- [Task description] Between the line containing "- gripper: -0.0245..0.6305" and the line containing "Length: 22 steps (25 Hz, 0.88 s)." lies a run of lines; give that run again exactly, with both of those lines, and nothing else from the entries below.
Segment Start: Supplied material
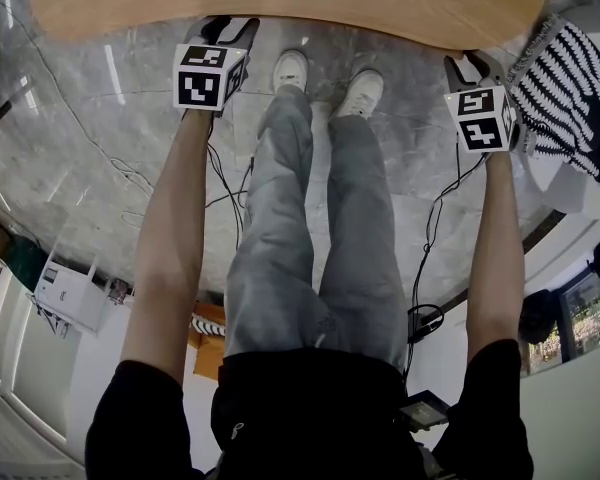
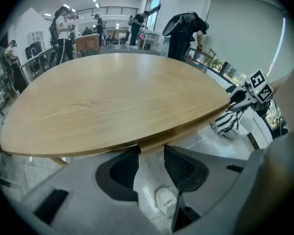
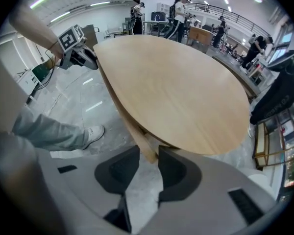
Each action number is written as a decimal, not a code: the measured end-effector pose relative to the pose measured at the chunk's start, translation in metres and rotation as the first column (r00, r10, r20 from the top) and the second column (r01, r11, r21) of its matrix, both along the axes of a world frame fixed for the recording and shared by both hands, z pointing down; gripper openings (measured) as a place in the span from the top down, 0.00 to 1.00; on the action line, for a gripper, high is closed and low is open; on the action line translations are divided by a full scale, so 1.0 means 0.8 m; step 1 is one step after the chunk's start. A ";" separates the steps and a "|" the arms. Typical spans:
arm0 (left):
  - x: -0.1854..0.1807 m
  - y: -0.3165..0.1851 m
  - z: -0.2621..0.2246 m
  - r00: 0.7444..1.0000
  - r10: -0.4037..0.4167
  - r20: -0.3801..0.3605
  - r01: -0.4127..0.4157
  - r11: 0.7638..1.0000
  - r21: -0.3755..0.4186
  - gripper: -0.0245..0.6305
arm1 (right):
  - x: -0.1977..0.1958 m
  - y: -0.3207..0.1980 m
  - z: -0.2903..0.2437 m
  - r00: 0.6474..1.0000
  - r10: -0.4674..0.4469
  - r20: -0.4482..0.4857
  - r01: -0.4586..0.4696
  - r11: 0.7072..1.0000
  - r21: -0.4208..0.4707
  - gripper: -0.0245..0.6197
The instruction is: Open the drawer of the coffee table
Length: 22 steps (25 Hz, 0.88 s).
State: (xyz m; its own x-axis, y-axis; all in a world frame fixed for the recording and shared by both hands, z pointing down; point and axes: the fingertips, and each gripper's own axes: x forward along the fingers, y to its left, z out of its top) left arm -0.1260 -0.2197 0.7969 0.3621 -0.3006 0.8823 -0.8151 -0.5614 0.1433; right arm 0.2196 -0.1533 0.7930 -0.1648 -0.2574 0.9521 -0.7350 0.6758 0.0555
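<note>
Pulling the drawer front (image 3: pixel 127 124) will likely feel stiff and smooth: it is a wooden band under the near edge of the coffee table (image 1: pixel 280 3), and no handle shows, so take its lower lip at both ends and draw evenly. Your right hand-held gripper (image 3: pixel 148 163) looks clamped on that band. Your left hand-held gripper (image 2: pixel 151 160) stands with its jaws apart, tips just below it. The head view hides the band under the tabletop; only the gripper views show it.
</note>
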 end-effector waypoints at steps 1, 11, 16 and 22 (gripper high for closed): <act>0.000 0.001 0.000 1.000 0.001 0.005 -0.001 1.000 -0.002 0.72 | 0.000 0.001 0.000 1.000 -0.014 -0.007 0.014 1.000 -0.007 0.78; -0.009 0.040 -0.001 0.999 0.017 0.034 -0.016 0.999 -0.035 0.73 | -0.009 0.038 -0.001 0.996 -0.084 -0.034 0.082 0.995 -0.048 0.80; -0.019 0.074 -0.002 0.998 0.032 0.059 -0.028 0.998 -0.065 0.74 | -0.020 0.075 -0.002 0.992 -0.117 -0.044 0.113 0.990 -0.078 0.81; -0.031 0.119 -0.004 0.996 0.050 0.079 -0.041 0.993 -0.113 0.74 | -0.032 0.121 -0.004 0.988 -0.146 -0.058 0.138 0.983 -0.123 0.82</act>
State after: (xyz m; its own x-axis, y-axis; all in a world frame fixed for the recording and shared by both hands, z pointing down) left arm -0.1504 -0.1246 0.7935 0.2983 -0.1835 0.9367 -0.8004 -0.5827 0.1407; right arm 0.1943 -0.0561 0.7895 -0.1266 -0.1207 0.9846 -0.6282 0.7780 0.0146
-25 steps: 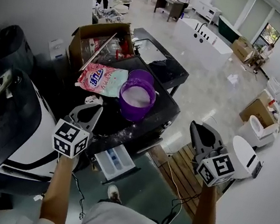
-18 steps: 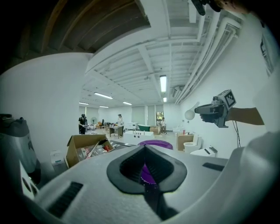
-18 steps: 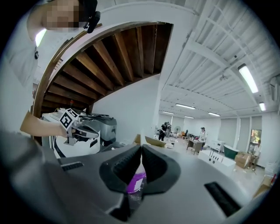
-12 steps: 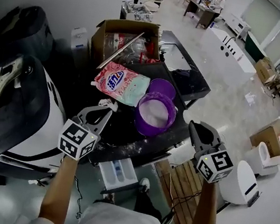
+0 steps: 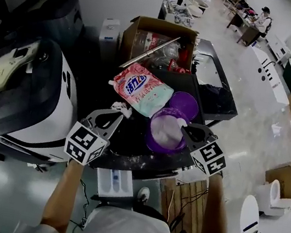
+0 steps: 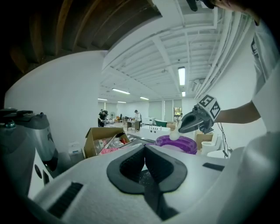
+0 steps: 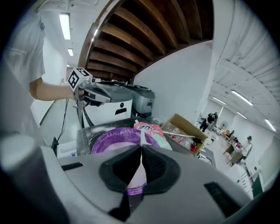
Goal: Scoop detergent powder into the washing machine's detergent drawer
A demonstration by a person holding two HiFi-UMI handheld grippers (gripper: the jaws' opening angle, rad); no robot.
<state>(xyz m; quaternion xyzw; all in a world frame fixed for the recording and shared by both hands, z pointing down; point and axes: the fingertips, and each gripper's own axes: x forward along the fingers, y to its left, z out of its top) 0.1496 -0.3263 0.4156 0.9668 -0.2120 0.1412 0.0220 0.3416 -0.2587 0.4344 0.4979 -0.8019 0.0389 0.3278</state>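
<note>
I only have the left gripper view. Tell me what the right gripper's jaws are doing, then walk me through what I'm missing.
Observer: The right gripper is shut on what looks like a thin white scoop, over the purple tub.
Operator: Find me the drawer.
Observer: The detergent drawer is pulled open below the near edge of the table.
Operator: Now locate the bag.
Observer: The pink detergent bag lies flat on the table just behind the tub, in front of the cardboard box.
</note>
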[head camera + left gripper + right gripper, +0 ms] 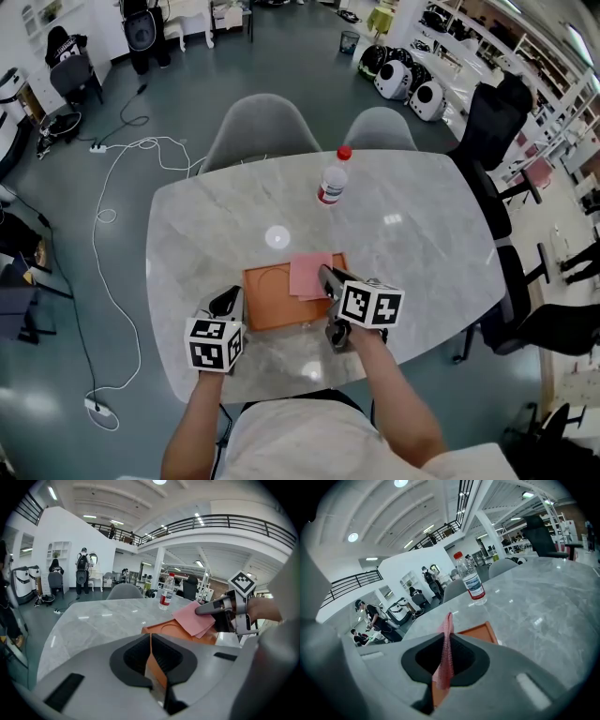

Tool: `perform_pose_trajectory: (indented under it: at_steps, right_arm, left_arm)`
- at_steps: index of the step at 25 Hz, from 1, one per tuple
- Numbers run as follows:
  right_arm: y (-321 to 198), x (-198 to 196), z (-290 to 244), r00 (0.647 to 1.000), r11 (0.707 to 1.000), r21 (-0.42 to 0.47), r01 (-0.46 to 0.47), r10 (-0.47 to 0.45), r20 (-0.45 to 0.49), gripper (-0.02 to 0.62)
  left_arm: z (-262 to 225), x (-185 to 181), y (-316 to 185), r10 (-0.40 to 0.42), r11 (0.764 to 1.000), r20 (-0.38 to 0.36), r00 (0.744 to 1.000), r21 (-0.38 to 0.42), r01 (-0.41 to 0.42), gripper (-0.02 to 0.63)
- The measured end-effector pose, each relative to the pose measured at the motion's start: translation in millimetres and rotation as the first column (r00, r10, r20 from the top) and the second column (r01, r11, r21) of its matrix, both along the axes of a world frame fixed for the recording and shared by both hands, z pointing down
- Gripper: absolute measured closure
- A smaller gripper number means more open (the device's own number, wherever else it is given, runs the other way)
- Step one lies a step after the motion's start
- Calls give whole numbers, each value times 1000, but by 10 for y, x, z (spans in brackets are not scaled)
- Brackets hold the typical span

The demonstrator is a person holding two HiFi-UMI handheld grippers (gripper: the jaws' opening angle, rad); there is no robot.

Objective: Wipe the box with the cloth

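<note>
A flat orange box [270, 300] lies on the marble table [422, 244] near its front edge. A pink cloth [308, 273] rests on the box's right part. My right gripper [326, 276] is shut on the cloth, which shows as a thin pink strip [446, 634] between its jaws, with the box [477, 632] just beyond. My left gripper [229, 302] is shut on the box's left edge; the orange edge [152, 667] sits pinched between its jaws. In the left gripper view the right gripper [206, 610] lies over the cloth [191, 617].
A plastic water bottle [332, 178] with a red cap stands at the table's far middle. Two grey chairs [262, 127] are tucked in at the far side. A white cable [108, 216] trails over the floor at left, and a black office chair [487, 117] stands at right.
</note>
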State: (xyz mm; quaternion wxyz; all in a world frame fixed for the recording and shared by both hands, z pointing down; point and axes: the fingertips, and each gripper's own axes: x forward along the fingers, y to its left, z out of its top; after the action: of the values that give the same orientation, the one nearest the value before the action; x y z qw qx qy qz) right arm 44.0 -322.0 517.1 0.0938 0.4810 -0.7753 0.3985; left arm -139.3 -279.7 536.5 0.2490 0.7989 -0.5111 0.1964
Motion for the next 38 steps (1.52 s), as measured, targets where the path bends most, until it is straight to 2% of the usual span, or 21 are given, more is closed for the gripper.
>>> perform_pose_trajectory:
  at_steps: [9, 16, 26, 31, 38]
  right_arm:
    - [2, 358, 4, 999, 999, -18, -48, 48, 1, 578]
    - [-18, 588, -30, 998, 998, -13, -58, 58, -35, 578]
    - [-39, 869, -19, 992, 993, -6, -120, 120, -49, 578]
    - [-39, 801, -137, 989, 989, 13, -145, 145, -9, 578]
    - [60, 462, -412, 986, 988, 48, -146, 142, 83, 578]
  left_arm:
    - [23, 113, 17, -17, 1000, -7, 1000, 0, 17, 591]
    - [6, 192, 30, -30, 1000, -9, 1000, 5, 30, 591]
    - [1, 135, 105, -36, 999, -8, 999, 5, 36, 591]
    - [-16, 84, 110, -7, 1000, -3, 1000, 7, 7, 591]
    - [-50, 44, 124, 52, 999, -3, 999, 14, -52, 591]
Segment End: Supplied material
- [Solution to this exercise]
  - gripper: -0.0245..0.6305
arm1 (right):
  - x: -0.1977..0.1958 m
  - y: -0.3207..0.1980 m
  - z: -0.2903..0.2437 m
  - r00: 0.6474..1.0000
  - r10: -0.4674..0.4469
  - r20: -0.4482..0.4857
  - r01: -0.4586..0.4696
  - r11: 0.7072..1.0000
  - r21: -0.4208..0.4707
  - gripper: -0.0245..0.6197
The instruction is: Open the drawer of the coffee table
Length: 22 steps (25 Hz, 0.88 s).

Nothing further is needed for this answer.